5 exercises — Learn mechanistic interpretability vocabulary: circuits in neural networks, superposition, activation patching, probing classifiers, and sparse autoencoders.
0 / 5 completed
1 / 5
In mechanistic interpretability, what are circuits in neural networks?
Circuits (Olah et al., Anthropic) are sparse sub-graphs within neural networks — specific sets of neurons and the weights connecting them — that implement a recognisable computation, such as detecting a curve, identifying a proper noun, or performing indirect object identification. Reverse-engineering these circuits is the core goal of mechanistic interpretability.
2 / 5
What is superposition (polysemantic neurons) in the context of neural network interpretability?
Superposition occurs when a model represents more features than it has neurons by encoding multiple features in a single neuron (polysemanticity) or in overlapping combinations.

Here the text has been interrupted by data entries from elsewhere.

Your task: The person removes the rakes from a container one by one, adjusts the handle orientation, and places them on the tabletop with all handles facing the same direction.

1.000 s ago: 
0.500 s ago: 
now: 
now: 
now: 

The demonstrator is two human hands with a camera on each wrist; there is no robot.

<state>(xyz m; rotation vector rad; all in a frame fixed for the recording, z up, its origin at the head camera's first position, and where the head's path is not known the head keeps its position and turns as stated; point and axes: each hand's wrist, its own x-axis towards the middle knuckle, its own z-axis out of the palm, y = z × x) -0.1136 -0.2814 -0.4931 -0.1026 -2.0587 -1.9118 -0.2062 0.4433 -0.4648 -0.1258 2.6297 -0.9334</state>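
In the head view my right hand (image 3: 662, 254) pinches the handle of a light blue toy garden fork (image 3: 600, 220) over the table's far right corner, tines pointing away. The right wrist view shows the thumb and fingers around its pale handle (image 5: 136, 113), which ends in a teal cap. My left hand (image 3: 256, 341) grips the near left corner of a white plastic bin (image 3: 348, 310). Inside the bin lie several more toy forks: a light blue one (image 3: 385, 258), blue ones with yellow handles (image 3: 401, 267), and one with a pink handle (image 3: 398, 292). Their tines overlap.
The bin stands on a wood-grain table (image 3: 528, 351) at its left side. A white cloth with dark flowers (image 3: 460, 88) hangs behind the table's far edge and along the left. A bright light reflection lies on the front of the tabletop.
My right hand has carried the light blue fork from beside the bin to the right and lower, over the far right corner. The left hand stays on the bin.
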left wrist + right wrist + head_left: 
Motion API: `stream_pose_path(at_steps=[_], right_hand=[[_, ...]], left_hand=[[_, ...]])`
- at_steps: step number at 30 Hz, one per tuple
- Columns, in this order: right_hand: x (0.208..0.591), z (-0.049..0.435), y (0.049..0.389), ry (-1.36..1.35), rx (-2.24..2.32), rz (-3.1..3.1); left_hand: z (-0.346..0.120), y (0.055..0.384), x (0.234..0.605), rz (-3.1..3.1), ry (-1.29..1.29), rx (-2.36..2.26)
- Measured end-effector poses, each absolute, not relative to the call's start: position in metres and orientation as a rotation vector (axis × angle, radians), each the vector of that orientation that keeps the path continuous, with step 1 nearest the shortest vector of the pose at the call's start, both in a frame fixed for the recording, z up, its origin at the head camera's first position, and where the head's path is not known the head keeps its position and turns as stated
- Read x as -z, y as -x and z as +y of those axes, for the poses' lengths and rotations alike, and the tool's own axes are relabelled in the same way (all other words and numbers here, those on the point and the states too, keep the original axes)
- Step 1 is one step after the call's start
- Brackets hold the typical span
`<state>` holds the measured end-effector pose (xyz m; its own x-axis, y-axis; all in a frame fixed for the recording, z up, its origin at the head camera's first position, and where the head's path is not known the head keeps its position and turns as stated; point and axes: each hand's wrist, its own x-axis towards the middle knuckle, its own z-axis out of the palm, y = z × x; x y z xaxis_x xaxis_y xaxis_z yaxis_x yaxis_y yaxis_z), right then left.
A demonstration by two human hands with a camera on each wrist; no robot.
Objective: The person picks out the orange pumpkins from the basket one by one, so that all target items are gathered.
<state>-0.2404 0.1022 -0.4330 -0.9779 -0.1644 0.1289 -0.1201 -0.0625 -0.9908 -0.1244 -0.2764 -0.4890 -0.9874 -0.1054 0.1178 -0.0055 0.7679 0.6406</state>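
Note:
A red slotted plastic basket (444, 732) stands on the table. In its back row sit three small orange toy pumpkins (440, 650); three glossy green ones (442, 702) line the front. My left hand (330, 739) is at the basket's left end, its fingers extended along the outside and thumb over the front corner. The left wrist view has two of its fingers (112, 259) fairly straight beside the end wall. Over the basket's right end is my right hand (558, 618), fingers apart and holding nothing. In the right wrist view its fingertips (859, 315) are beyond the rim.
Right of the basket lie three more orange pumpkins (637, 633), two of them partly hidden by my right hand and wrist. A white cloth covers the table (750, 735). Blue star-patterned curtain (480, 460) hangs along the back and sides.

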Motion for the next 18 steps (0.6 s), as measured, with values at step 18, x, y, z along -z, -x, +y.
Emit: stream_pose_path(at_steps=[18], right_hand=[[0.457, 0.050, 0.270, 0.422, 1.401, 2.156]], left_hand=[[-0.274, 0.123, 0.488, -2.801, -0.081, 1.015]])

This happens because the model needs to represent more concepts than it has dedicated dimensions for. It makes mechanistic interpretability harder — neurons don't map cleanly to single concepts.
3 / 5
A researcher says: "The feature represents the concept of X." In the context of sparse autoencoders, what is a "feature"?
In mechanistic interpretability, a feature is a linear direction in the model's activation space that reliably encodes a particular concept (e.g. "the word is a colour", "this is a Python function"). Sparse autoencoders (SAEs) are trained to decompose model activations into a large set of sparse, human-interpretable features — each feature corresponding to a recoverable concept.
4 / 5
What is activation patching used for in mechanistic interpretability experiments?
Activation patching is a causal intervention technique. Researchers run the model on two different inputs (one that produces a target behaviour, one that doesn't) and then "patch" activations from the first run into specific layers or attention heads of the second run. If the target behaviour appears, those patched components are causally responsible for that behaviour.
5 / 5
What does a probing classifier measure in interpretability research?
A probing classifier is a lightweight classifier (often logistic regression) trained on the internal representations (activations) of a layer to predict whether a concept is present (e.g. is this token a verb? is this sentence sentiment positive?). High probe accuracy at a given layer suggests the model has linearly encoded that concept there — and it's a common tool for localising information in neural networks.